**What the task requires**
From the line with "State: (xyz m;" through the final line, please write out the listing exactly, including both of those lines.

______________________________

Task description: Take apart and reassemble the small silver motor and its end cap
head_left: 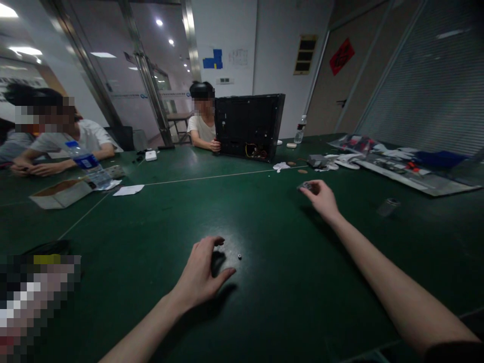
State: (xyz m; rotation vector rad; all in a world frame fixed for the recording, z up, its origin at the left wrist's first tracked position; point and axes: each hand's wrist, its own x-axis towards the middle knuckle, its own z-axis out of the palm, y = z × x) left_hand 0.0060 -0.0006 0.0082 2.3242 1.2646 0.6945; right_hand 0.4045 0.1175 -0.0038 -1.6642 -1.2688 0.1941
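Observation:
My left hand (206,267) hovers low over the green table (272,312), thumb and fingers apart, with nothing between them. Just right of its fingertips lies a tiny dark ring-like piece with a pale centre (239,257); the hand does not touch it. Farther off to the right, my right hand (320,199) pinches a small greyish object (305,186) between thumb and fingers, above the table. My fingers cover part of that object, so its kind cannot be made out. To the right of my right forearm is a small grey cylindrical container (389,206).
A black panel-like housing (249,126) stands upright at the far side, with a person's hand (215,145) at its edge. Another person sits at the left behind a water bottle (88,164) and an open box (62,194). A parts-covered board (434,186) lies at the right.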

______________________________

**Solution**
State: (xyz m; rotation vector rad; all in a world frame fixed for the recording, z up, its origin at the left wrist's first tracked position; point and axes: each hand's wrist, its own x-axis towards the middle knuckle, its own z-axis out of the palm, y = z × x) left_hand 0.0060 -0.0006 0.0082 2.3242 1.2646 0.6945; right_hand 0.4045 0.1175 -0.0038 -1.6642 -1.2688 0.1941
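Observation:
My left hand (206,267) hovers low over the green table (272,312), thumb and fingers apart, with nothing between them. Just right of its fingertips lies a tiny dark ring-like piece with a pale centre (239,257); the hand does not touch it. Farther off to the right, my right hand (320,199) pinches a small greyish object (305,186) between thumb and fingers, above the table. My fingers cover part of that object, so its kind cannot be made out. To the right of my right forearm is a small grey cylindrical container (389,206).
A black panel-like housing (249,126) stands upright at the far side, with a person's hand (215,145) at its edge. Another person sits at the left behind a water bottle (88,164) and an open box (62,194). A parts-covered board (434,186) lies at the right.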

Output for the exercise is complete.